Is it undefined behaviour to read a different member than was written in a Union?

Question

union test{
  char a; // 1 byte
  int b;  // 4 bytes
};

int main(){ 
  test t;
  t.a = 5;
  return t.b;
}

This link says: https://en.cppreference.com/w/cpp/language/union

It's undefined behavior to read from the member of the union that wasn't most recently written.

According to this, does my sample code above have UB? If so then what's the point of a Union then? I thought the whole point it to read/write different value types form the same memory location.

If I need to access the most recently written value then I will just use a regular variable and not a Union.

the initial motivation for unions was to save memory when you only ever need one of the members at a time afaik. It was in the old days when you didnt have loads of memory. — 463035818_is_not_an_ai, Jun 09 '21 at 13:06
A real life use-case for unions: we have an API that allows to query about a number of different parameters. These parameters can have different types (including classes). Because of this, we return a wrapper struct that contains an enum denoting active member and a union of possible parameter types, filled with correct data. — Yksisarvinen, Jun 09 '21 at 13:08
_If so then what's the point of a Union then?_ Employing union does not imply the need for reading its inactive members. For instance, see the implementation of `std::basic_string` in libstdc++, where a buffer for short strings is aliased with the capacity member variable. Since you can detect short/long strings by comparing the data pointer with the address of this buffer, there is no need for accessing an inactive member and union is still useful. Code: https://github.com/gcc-mirror/gcc/blob/master/libstdc%2B%2B-v3/include/bits/basic_string.h#L178. — Daniel Langr, Jun 09 '21 at 13:20
Does this answer your question? [Unions and type-punning](https://stackoverflow.com/questions/25664848/unions-and-type-punning) — Daniel Langr, Jun 09 '21 at 13:24
Also relevant: [Unions, aliasing and type-punning in practice: what works and what does not?](https://stackoverflow.com/q/54762186/580083). — Daniel Langr, Jun 09 '21 at 13:27
@463035818_is_not_a_number It is definitely not just some _old-days-issue_. Unions are still used, e.g., in implementations of string classes in all mainstream libraries (libstdc++, libc++, Microsoft STL). You don't want string objects to be unnecessarily large, since there may be a lot of them in memory at once. — Daniel Langr, Jun 09 '21 at 13:36
An alternative is to use a smart union, [`std::variant`](https://en.cppreference.com/w/cpp/utility/variant). — Eljay, Jun 09 '21 at 14:02
Note that the comment in `int b; // 4 bytes` is often correct, but the C++ standard does not require it. `int` has to be at least 2 bytes, and it has to be at least as large as `short` (which also has to be at least 2 bytes). — Pete Becker, Jun 09 '21 at 15:06

Bathsheba · Accepted Answer · 2021-06-09T13:09:03.597

8

Yes the behaviour is undefined in C++.

When you write a value to a member of union, think of that member becoming the active member.
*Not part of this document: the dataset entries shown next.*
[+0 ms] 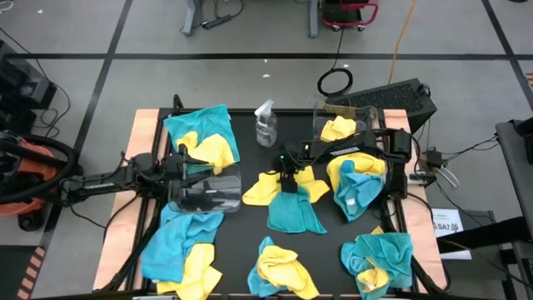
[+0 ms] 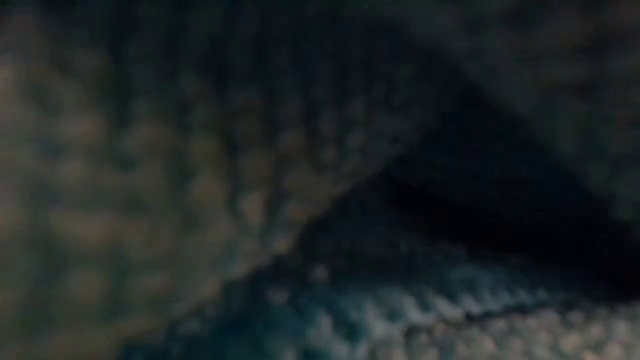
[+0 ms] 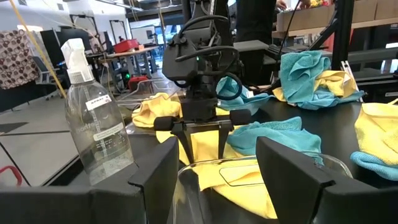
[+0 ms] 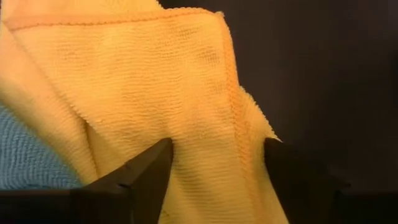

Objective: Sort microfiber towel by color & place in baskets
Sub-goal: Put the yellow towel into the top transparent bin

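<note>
Straddling the yellow towel point(image 4: 186, 87) on the worktop point(image 4: 323, 74), our right fingers point(image 4: 149, 171) stand spread, not yet clenched; we should pinch one layer only, clear of the teal towel point(image 4: 31, 162) beside them.

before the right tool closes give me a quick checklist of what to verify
1. Right tool straddles a yellow towel in the table's middle: ok.
2. Only yellow between its fingers; a teal towel lies beside, outside them: ok.
3. Right tool open around the fold: ok.
4. Target basket at the far right already holds yellow: ok.
5. Spray bottle stands apart from the pick: ok.
6. Left tool waits at the left basket; whether it grips the basket: cannot tell.
</note>
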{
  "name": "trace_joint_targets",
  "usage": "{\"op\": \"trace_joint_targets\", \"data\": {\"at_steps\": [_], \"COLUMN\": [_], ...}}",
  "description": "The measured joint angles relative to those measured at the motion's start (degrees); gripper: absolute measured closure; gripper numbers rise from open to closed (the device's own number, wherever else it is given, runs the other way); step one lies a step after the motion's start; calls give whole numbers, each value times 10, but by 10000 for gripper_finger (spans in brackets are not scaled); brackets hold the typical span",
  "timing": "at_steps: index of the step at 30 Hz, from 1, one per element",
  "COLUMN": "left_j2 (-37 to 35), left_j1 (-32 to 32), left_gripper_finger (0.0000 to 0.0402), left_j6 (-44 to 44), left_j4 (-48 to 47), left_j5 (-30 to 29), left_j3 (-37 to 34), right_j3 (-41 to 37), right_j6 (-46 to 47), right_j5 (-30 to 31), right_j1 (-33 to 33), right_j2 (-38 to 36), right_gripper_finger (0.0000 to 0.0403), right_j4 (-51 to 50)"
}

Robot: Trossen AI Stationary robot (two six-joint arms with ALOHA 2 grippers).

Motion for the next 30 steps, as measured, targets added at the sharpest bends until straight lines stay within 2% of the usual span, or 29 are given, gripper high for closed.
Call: {"op": "trace_joint_targets", "data": {"at_steps": [4, 13, 19, 30], "left_j2": [0, 0, 0, 0], "left_j1": [0, 0, 0, 0], "left_gripper_finger": [181, 181, 181, 181], "left_j6": [0, 0, 0, 0], "left_j4": [0, 0, 0, -2], "left_j5": [0, 0, 0, 0], "left_j3": [0, 0, 0, 0], "right_j3": [-1, -2, 22, 134], "right_j6": [-2, -11, -15, -71], "right_j5": [2, -4, 0, 76], "right_j1": [9, 21, 22, 50], "right_j2": [1, 1, -6, -26], "right_gripper_finger": [212, 387, 396, 402], "right_j4": [-1, -1, -29, -126]}}
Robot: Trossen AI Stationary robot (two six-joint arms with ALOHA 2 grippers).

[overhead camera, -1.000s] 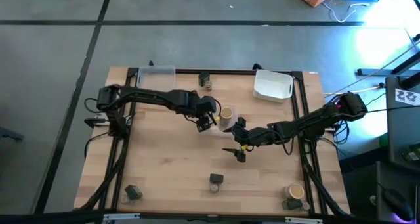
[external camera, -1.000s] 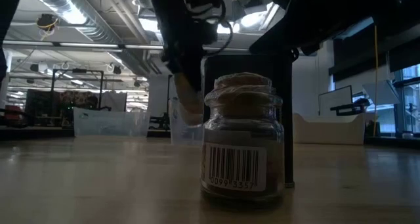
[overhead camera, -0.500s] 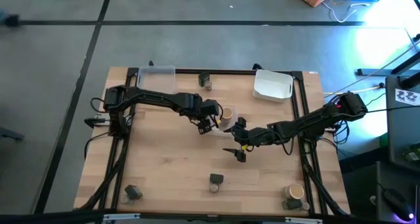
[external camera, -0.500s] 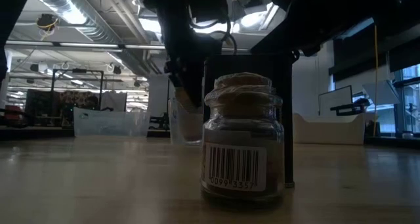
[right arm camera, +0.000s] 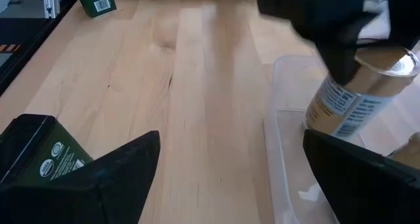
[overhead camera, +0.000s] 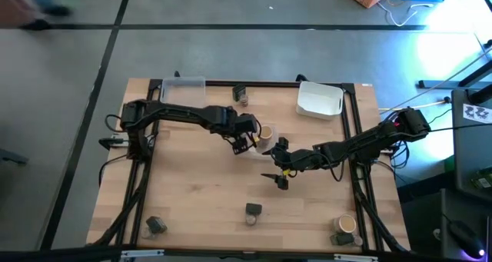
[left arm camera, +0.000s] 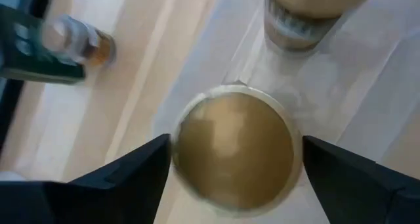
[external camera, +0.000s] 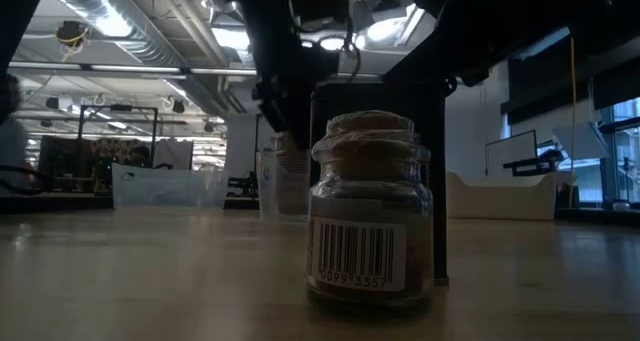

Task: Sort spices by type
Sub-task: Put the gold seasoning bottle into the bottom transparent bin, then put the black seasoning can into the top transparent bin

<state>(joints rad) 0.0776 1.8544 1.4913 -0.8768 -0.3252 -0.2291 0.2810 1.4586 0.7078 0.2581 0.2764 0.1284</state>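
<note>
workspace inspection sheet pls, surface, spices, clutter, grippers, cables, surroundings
surface: wooden table, dark rails at its edges
spices: tan cylinders at centre in a clear tub and front right; dark jars at back, front left, front middle
clutter: clear tub back left, white tub back right
grippers: left gripper open around a tan lid; right gripper open over bare wood
cables: white lead on the floor
surroundings: grey floor; a blurred person far behind
</note>
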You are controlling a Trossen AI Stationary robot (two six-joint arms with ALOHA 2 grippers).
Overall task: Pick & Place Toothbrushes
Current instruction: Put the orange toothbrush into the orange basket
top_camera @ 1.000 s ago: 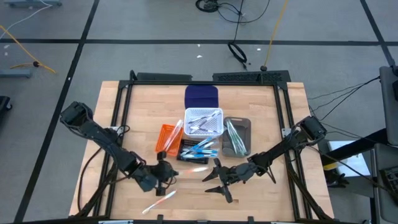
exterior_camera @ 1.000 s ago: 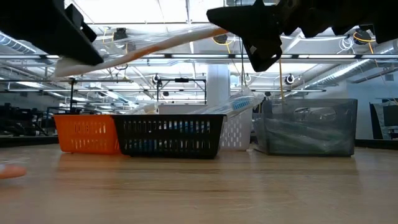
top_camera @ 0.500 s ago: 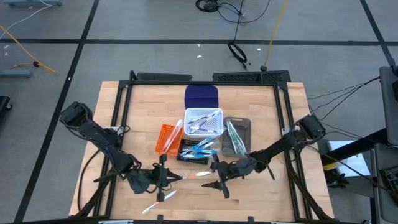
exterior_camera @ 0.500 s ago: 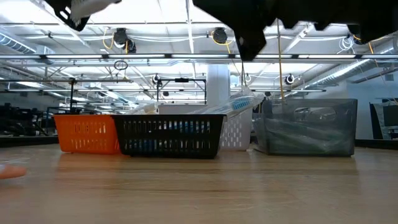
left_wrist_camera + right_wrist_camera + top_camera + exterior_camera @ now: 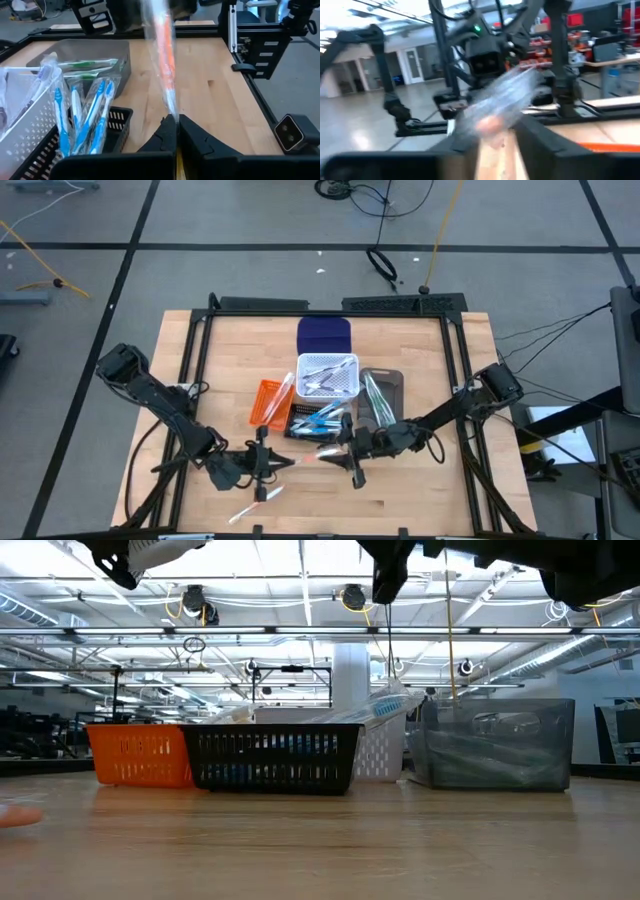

The behaviour of reading any member of a union that is not the active member is undefined.

in C++, a union is often coupled with another variable that serves as a means of identifying the active member.

edited Jun 09 '21 at 13:09

answered Jun 09 '21 at 13:05

Bathsheba

231,907
34
361
483

Importantly UB does not mean "crashes". Doing what OP thought it *should* until one day not is validly UB. – Caleth Jun 09 '21 at 13:07
Does does apply in C too? or only C++? – Dan Jun 09 '21 at 13:08
C++ is stricter. In C you can indeed type pun through a `union`. – Bathsheba Jun 09 '21 at 13:08
I see, so this is valid in C but not C++, is there a link which mentions it's valid in C? – Dan Jun 09 '21 at 13:09
See https://stackoverflow.com/questions/25664848/unions-and-type-punning – Bathsheba Jun 09 '21 at 13:09
Thanks, this makes Unions, well, mostly pointless. – Dan Jun 09 '21 at 13:11
1

It might be worth adding that some implementations (maybe most) support reading an inactive union member as a non-standard extension. (IIRC, for example, SSO implementation in libc++ relies on this.) – Daniel Langr Jun 09 '21 at 13:14
@Dan - Unions are not pointless in embedded systems where memory space may be severely restricted, which is why they exist. In your example the union is 4 bytes, whereas the two members separately would require 5. – ChrisBD Jun 09 '21 at 13:26
1

@ChrisBD Two members separately would require 5, but putting them into `struct` or `class` would require 8 due to padding/alignment. – Daniel Langr Jun 09 '21 at 13:29
@ChrisBD Then you can use `bit fields` instead for saving memory. – Dan Jun 09 '21 at 13:29
@DanielLangr - correct, which is why I didn't mention structs – ChrisBD Jun 09 '21 at 13:43
@Dan - I don't envy anyone trying to use bitfields instead of a union when handling floating point numbers. That's the beauty of unions they can "contain" anything. – ChrisBD Jun 10 '21 at 12:22

Daniel Langr · Answer 2 · 2021-06-09T14:09:54.533

Your implication that having unions without the possibility of reading their inactive members makes them useless is wrong. Consider the following simplified implementation of a string class:

class string {
  char* data_;
  size_t size_;
  union {
    size_t capacity_;
    char buffer_[16];
  };

  string(const char* str) : size_(strlen(str)) {
    if (size_ < 16) 
      data_ = buffer_;  // short string, buffer_ will be active
    else {
      capacity_ = size_;  // long string, capacity_ is active
      data_ = new char[capacity_ + 1];
    }
    memcpy(data_, str, size_ + 1);      
  }

  bool is_short() const { return data_ == buffer_; }
  ...
public:
  size_t capacity() const { return is_short() ? 15 : capacity_; }
  const char* data() const { return data_; }
  ...
};

Here, if the stored string has less then 16 characters, it is stored in buffer_ and data_ points to it. Otherwise, data_ points to a dynamically-allocated buffer.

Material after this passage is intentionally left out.